На всякий случай она позвонила Гене, но его не было дома, и никто не мог сказать, когда он появится. Яна представила, как он снова повторяет, что сделал все чисто, и махнула на него рукой.
Покрутив бумажку с номером, что оставил следователь, Яна решила звонить первой. Если там что-то серьезно, ее все равно заставят ответить на какие-то вопросы. Разве виновный человек стремится сам узнать, что от него хотят правоохранительные органы?
Встреча произошла в тот же день. Следователь, удивившись ее прыти, предложил Яне прийти в его кабинет, если она так стремится узнать, зачем ему понадобилась. Яна, не долго думая, покинула квартиру и пришла в «ментовку», невыразительное двухэтажное здание из кирпича, примостившиеся среди частного сектора в пяти минутах ходьбы от центральной улицы.
Следователь оказался высоким, крепким, с вытянутым, но впечатляющим лицом. Смотрел так, словно все про нее знал. Яна не растерялась. Она хотела показать себя уверенной и спокойной, и у нее это получилось.
Она уже догадалась, что будь так все серьезно, ее бы ждали дома, а не оставляли телефон, словно предлагая ей решить, согласна ли она на свидание. Наверное, Андрюша упомянул ее имя, и в милиции вынуждены были ее проверить, это же их работа. Но после разговора с ее матерью, их интерес к Яне пропал. Мать подтвердила, что дочь была дома, и, когда ее спросили, уверена ли она в этом, не покрывает ли свою дочь, она предложила спросить то же самое у ее мужа.
Следователь спросил, где ночевала Яна и во сколько пришла домой. Получив от Яны ожидаемый ответ, следователь перешел к более туманным вопросам. Как Яна учится? Как отношения с одноклассниками? И с учителями? С кем из них отношения натянутые? Яна ожидала, что последует вопрос про Андрюшу, но сыщик ограничился общими фразами. Он вообще не упомянул имя нового учителя, и Яна на какой-то момент даже засомневалась, из-за Андрюши она здесь или нет.

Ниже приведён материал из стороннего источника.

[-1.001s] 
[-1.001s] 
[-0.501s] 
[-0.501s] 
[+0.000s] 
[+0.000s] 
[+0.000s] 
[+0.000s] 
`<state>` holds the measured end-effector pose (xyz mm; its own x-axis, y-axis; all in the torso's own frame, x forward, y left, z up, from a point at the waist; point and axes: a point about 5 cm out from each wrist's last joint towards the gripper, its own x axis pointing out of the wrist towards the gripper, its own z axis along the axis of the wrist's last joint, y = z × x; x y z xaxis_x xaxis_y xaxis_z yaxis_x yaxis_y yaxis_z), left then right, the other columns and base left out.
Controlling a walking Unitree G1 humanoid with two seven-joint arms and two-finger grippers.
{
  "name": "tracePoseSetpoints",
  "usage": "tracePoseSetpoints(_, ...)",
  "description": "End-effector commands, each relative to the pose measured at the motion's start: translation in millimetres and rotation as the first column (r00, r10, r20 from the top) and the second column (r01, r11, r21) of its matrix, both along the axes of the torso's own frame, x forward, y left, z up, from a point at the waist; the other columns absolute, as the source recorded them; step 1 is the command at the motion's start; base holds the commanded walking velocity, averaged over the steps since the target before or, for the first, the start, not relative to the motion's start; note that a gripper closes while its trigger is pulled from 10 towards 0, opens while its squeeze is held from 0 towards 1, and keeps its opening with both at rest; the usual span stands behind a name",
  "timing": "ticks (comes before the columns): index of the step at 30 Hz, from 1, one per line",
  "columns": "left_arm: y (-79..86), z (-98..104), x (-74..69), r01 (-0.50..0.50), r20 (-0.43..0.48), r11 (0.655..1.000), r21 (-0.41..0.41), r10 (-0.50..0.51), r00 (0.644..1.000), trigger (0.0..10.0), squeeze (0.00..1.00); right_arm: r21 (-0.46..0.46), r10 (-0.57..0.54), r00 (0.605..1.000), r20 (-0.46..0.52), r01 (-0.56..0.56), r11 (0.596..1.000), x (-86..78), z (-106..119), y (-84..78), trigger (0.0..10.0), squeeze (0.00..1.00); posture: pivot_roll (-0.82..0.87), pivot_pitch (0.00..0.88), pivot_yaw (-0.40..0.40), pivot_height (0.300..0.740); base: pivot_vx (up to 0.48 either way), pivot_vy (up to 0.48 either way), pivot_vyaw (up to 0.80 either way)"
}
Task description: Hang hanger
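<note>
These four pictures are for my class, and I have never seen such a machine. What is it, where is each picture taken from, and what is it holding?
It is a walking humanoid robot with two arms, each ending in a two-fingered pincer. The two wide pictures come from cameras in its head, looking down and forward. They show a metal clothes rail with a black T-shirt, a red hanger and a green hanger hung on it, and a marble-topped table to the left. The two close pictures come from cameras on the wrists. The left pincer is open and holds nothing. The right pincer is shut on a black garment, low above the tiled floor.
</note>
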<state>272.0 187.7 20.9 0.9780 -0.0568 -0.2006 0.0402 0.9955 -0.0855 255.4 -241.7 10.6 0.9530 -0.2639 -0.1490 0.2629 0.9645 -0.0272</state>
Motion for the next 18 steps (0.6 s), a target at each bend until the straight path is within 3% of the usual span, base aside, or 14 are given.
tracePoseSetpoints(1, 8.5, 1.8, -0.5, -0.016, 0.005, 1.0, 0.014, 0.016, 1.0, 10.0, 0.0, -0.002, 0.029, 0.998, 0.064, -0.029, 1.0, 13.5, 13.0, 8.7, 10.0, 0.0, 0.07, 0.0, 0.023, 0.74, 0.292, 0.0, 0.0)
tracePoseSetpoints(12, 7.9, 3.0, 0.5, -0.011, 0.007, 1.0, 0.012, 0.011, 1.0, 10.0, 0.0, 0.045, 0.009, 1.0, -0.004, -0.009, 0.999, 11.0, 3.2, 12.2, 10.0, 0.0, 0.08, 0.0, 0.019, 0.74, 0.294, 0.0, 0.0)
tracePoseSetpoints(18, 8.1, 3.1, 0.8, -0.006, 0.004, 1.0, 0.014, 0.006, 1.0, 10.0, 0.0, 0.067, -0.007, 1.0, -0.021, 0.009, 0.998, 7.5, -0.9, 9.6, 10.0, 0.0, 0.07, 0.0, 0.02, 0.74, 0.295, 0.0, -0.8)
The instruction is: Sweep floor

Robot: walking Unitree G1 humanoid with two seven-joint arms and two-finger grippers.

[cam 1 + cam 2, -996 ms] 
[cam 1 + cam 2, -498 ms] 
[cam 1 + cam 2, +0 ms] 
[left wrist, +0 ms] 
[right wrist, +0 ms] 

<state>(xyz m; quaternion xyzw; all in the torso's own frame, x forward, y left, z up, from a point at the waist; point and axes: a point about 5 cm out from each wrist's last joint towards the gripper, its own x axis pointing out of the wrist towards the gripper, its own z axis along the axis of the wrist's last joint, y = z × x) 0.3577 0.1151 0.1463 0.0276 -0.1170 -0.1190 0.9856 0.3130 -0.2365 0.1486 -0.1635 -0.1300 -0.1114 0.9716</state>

Потом следователь попросил извинение за беспокойство и сказал, что она может идти.
Сейчас, ожидая прояснений по поводу следующего урока, Яна снова засомневалась. Неужели Андрюша получил камнем по голове? В противном случае, почему он не явился на работу? Если так, значит, вчера следователь, так быстро отпустивший Яну, фальшивил? И ситуация куда серьезней?
К Яне подошла одна из одноклассниц, но Яна невежливо попросила оставить ее одну, сославшись на усталость и начинавшуюся головную боль. Ей нужно было обдумать, как вести себя дальше при различных вариантах.